| Your assignment |
Nothing but the lines from the one containing "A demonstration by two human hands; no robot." through the last line of the material should appear in the answer, transcribed exactly, pictures excluded.
--- --- ---
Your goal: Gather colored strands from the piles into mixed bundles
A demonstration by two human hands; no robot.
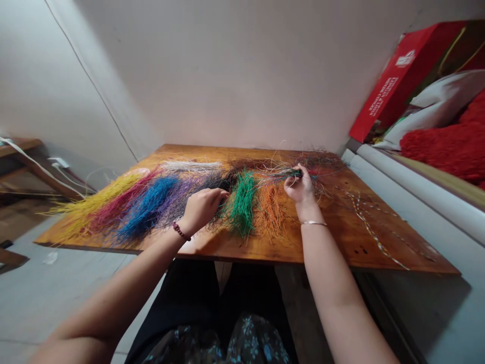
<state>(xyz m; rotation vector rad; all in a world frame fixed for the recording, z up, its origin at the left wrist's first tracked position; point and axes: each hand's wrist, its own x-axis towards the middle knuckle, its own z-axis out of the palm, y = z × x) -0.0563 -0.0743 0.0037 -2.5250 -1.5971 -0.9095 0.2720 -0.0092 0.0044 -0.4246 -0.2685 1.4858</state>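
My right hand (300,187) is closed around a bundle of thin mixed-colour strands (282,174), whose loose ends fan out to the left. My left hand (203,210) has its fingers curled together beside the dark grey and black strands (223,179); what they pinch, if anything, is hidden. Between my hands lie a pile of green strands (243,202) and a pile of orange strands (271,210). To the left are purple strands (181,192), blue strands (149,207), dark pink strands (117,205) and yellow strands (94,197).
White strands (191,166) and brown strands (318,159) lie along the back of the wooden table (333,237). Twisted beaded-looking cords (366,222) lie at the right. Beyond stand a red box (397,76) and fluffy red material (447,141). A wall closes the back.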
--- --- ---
| Answer section |
A demonstration by two human hands; no robot.
<state>(xyz m; rotation vector rad; all in a world frame fixed for the recording, z up, its origin at the left wrist's first tracked position; point and axes: each hand's wrist, its own x-axis towards the middle knuckle, its own z-axis out of the palm, y = z × x) -0.0563 -0.0743 0.0037 -2.5250 -1.5971 -0.9095 0.2720 -0.0092 0.0044 -0.4246 -0.2685 1.4858</state>
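My right hand (300,187) is closed around a bundle of thin mixed-colour strands (282,174), whose loose ends fan out to the left. My left hand (203,210) has its fingers curled together beside the dark grey and black strands (223,179); what they pinch, if anything, is hidden. Between my hands lie a pile of green strands (243,202) and a pile of orange strands (271,210). To the left are purple strands (181,192), blue strands (149,207), dark pink strands (117,205) and yellow strands (94,197).
White strands (191,166) and brown strands (318,159) lie along the back of the wooden table (333,237). Twisted beaded-looking cords (366,222) lie at the right. Beyond stand a red box (397,76) and fluffy red material (447,141). A wall closes the back.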

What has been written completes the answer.